_Task objective_
Please take the lines from the one holding "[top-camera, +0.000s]" through the one holding "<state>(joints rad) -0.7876" in the data below and copy them exactly.

****************************************

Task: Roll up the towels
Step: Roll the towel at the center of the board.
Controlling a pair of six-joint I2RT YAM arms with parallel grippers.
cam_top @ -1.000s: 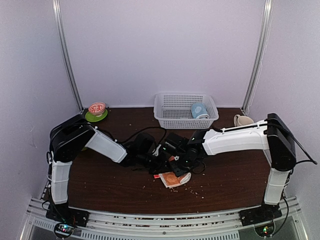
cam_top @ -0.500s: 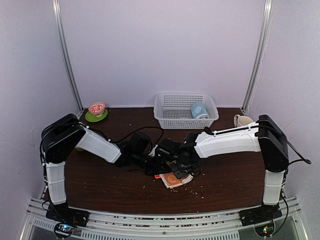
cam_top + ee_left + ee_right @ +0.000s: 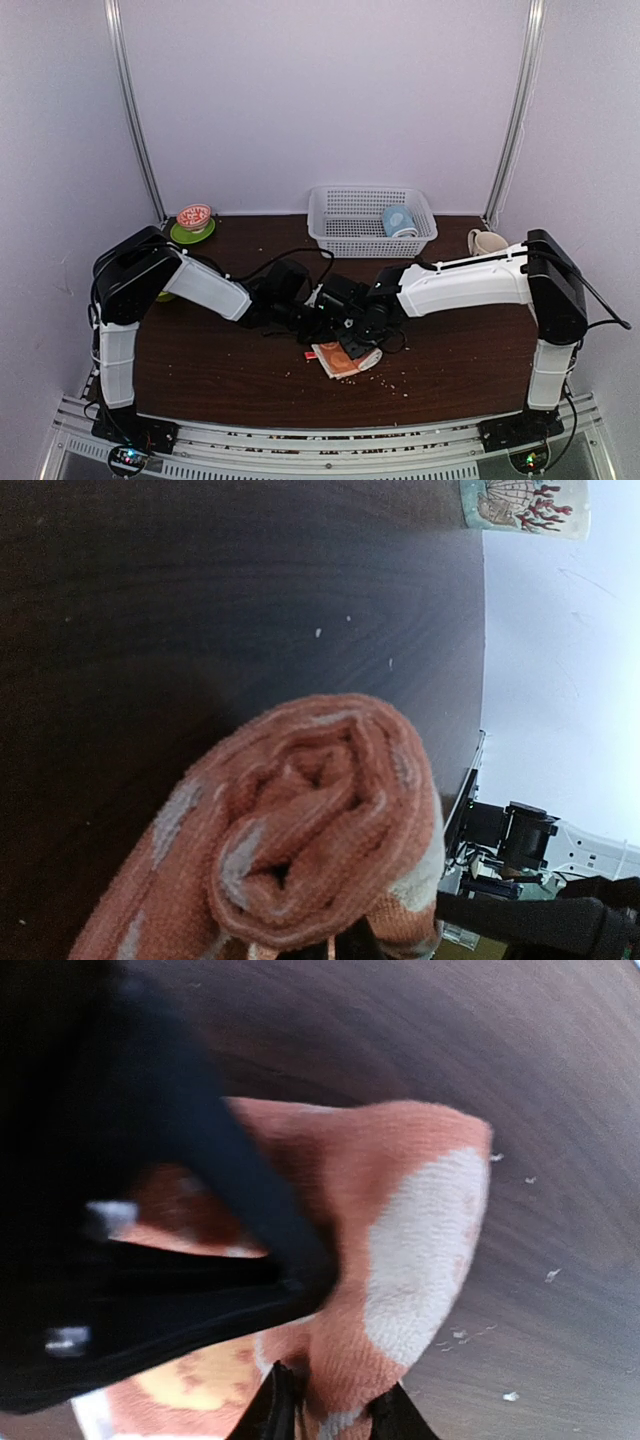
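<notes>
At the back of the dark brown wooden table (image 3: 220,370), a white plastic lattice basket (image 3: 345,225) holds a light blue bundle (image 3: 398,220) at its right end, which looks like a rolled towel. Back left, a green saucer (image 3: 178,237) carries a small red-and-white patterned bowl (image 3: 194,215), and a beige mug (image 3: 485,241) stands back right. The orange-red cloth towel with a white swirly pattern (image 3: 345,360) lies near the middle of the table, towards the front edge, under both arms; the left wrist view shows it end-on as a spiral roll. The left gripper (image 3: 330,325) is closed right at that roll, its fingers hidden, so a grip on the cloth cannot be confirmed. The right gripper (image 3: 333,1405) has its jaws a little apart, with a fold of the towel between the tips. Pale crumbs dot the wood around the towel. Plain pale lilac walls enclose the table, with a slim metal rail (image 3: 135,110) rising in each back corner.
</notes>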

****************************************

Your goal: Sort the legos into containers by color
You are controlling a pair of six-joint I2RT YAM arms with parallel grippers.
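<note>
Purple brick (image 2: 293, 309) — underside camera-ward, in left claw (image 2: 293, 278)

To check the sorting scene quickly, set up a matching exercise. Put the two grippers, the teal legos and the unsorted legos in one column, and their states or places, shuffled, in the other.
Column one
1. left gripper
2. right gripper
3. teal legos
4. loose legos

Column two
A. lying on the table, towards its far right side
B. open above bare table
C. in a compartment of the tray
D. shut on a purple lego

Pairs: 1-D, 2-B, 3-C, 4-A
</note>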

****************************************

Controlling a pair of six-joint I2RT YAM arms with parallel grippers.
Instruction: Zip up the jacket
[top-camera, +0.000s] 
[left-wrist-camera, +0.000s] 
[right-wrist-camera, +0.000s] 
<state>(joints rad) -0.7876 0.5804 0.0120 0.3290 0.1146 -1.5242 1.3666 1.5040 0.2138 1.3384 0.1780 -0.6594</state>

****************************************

_Finished exercise_
[top-camera, +0.000s] 
[left-wrist-camera, +0.000s] 
[right-wrist-camera, +0.000s] 
<state>(joints rad) -0.7876 0.5804 0.0120 0.3290 0.1146 -1.5242 1.3666 1.5040 0.2138 1.3384 0.1780 -0.6594</state>

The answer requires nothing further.